BY RYAN HATHAWAY // NOV. 11, 2015 //

A Curry College resident was arraigned on charges of assault and battery on Friday, Nov. 6 in Quincy District Court. The student was allegedly involved in a domestic assault on campus the night before when he shoved and choked a female.



Connor Trulli, 21, was released on personal recognizance. Dean of Students Maryellen Kiley said Trulli has received an interim sanction and is no longer living on campus. The student conduct process is still on-going, she added.

Milton Police were called on Thursday night by Curry Public Safety. According to police, Trulli fled after the incident but later returned to campus.

Witnesses reported to police that the 6’3″, 200-pound Trulli forcefully shoved the female victim backward into a wall, and that he allegedly had his hands around her neck.

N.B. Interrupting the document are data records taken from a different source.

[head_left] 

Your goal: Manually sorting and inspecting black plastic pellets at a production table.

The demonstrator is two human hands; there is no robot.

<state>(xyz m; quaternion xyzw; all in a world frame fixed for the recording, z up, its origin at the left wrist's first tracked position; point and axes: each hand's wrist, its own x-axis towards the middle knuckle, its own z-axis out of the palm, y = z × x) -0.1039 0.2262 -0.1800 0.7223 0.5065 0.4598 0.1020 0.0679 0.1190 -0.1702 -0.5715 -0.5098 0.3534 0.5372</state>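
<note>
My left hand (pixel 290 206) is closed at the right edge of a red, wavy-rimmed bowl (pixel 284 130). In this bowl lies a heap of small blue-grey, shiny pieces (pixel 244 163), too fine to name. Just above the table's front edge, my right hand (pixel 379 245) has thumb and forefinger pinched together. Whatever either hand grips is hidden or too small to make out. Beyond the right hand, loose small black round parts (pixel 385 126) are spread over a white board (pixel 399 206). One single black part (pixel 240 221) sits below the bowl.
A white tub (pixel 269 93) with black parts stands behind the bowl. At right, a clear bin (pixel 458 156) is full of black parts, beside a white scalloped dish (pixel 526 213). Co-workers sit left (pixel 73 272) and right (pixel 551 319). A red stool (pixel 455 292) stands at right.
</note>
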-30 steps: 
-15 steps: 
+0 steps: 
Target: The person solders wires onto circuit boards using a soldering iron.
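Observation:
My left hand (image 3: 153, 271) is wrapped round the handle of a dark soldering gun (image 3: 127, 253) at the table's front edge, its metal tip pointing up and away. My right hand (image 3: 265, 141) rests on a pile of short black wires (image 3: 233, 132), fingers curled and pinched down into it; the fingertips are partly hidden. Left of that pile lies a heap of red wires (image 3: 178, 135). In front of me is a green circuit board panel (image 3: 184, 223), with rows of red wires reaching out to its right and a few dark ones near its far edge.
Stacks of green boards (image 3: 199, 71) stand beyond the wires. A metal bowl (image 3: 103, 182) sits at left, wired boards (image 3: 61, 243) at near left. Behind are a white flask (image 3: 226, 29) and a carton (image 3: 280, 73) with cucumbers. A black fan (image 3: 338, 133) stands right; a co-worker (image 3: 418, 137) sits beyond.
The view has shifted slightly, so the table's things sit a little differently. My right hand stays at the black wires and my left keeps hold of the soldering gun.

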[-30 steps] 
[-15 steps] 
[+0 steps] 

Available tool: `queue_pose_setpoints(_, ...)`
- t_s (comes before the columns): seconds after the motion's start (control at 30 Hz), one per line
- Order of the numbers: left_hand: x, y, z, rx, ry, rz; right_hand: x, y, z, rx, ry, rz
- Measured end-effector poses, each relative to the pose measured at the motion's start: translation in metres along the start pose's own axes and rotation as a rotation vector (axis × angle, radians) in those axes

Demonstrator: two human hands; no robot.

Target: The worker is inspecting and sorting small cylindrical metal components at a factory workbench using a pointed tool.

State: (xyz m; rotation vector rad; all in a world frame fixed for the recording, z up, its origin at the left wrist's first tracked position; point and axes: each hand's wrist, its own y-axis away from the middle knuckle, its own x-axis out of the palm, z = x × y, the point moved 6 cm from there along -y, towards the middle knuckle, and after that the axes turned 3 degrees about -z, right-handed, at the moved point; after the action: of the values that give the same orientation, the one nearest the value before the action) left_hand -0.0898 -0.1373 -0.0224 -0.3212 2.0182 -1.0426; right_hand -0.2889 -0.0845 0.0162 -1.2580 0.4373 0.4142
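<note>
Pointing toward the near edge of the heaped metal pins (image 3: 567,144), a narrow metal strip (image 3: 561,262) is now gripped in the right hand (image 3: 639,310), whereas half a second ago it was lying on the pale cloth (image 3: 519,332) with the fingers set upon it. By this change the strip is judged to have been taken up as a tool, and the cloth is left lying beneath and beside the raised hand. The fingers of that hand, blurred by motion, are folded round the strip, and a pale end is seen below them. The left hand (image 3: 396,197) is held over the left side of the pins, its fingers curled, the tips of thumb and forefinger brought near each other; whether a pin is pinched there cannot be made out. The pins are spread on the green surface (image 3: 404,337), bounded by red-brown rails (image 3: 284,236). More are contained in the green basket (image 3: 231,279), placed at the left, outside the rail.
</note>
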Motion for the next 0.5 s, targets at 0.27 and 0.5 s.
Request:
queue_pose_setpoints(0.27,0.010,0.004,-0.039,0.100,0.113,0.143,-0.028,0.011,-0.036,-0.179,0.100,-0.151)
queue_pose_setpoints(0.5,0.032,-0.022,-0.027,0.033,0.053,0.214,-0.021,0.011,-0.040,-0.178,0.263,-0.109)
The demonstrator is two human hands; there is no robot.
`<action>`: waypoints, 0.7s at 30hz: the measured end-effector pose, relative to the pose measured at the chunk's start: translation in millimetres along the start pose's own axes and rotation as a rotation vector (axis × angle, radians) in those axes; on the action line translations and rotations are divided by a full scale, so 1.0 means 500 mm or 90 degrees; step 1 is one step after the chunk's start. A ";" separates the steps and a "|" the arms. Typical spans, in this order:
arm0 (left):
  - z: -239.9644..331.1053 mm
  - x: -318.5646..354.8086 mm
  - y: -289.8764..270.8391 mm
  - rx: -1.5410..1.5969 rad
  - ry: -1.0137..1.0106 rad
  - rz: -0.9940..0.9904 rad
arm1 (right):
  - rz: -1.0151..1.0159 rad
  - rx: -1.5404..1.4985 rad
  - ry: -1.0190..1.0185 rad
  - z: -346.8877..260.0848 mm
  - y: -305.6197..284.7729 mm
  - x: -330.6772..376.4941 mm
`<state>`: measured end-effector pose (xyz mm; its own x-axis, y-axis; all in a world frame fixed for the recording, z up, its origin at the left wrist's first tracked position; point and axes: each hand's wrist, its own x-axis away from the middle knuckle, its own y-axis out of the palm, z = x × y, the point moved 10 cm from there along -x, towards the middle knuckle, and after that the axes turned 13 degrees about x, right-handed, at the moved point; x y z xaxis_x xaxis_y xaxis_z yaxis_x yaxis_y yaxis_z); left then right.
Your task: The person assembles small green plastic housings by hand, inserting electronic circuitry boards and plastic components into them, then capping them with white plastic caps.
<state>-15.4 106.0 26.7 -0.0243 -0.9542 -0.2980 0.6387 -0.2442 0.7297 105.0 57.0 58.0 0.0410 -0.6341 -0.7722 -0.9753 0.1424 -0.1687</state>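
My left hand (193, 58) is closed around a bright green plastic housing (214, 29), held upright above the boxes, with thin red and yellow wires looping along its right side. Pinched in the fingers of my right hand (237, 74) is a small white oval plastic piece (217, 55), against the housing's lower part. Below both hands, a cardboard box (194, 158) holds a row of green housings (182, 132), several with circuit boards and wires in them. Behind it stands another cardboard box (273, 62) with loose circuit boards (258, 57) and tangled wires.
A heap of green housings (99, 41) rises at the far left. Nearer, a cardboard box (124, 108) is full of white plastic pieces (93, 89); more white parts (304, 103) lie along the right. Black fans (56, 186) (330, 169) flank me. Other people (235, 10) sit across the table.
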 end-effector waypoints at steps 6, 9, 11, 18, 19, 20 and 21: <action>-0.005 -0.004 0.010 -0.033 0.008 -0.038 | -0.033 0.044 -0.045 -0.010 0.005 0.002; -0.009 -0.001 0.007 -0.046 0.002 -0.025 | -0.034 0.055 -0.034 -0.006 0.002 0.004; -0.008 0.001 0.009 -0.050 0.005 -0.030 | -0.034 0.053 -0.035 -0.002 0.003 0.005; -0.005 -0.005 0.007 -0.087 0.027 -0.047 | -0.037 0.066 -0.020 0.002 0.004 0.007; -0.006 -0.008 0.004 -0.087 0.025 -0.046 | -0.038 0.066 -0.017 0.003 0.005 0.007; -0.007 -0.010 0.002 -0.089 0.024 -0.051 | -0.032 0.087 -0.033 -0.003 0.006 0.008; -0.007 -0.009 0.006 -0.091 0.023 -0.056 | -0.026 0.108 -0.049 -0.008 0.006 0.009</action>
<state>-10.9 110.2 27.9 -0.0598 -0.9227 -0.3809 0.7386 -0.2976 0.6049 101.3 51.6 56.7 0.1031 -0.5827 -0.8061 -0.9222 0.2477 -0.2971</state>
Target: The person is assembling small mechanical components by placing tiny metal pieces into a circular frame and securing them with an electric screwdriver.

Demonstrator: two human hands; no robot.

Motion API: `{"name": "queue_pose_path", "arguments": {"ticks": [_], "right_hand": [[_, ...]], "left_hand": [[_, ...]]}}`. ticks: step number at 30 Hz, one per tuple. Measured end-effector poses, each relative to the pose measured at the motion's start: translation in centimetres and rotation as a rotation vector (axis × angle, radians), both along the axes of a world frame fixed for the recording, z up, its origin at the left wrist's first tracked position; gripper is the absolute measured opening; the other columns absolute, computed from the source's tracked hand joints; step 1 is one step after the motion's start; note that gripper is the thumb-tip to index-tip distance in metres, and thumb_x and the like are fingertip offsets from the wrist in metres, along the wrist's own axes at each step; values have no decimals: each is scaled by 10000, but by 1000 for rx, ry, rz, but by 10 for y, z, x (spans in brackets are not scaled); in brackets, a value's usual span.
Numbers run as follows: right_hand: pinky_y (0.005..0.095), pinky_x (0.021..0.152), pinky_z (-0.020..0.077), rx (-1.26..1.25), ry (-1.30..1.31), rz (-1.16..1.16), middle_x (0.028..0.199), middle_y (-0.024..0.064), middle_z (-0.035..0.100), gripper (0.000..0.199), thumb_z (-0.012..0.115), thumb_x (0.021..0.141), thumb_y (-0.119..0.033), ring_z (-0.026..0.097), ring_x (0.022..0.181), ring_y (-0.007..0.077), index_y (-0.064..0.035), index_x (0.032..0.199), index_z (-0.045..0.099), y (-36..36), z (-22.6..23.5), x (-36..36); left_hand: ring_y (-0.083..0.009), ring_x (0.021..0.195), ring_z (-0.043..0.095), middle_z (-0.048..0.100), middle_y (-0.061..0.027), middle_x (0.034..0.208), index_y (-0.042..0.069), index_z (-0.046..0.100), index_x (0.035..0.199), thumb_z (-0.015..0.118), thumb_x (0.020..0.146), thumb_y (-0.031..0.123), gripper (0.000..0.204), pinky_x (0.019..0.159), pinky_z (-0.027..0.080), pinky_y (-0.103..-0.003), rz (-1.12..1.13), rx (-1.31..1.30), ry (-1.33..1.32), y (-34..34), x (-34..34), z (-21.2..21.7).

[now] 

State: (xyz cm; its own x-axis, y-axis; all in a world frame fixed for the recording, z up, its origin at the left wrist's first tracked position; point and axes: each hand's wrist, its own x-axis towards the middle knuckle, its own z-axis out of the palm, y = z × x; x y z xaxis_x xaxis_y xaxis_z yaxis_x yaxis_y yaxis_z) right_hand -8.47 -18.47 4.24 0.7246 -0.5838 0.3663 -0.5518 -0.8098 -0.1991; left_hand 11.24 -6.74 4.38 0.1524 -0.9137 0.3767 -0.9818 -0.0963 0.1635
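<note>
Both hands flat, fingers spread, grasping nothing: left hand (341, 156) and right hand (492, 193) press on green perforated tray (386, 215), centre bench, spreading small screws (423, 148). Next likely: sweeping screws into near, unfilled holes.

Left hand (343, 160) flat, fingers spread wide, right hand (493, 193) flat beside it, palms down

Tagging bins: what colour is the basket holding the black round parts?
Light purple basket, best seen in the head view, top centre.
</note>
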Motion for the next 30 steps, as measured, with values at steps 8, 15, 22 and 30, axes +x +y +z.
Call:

In an email to the Currier Times, Kiley explained the decision not to send out a community notification after the arrest:

“Colleges are not required to send notifications when there is no ongoing or immediate threat deemed present, however, Curry College has proactively communicated with our campus community about certain serious situations. In such cases, these voluntary community notifications have allowed the College to seek assistance, when appropriate, for an ongoing investigation, to provide safety and/or policy reminders, or offer outreach and provide resources.”

Kiley added that the college’s Public Safety Department is fully staffed at 20 officers, and Curry is addressing the growing concern among students about campus safety.

“The College has increased its violence prevention and education efforts and bystander intervention programs,” she said. “Students are encouraged to communicate with the College about a friend in need of emergency assistance, or for support about other matters of concern.”

Kiley also stated that programs such as “Colonels Can Call” are resulting in an increased level of intervention and communication. She said this could result in an uptick in the number of incidents being reported.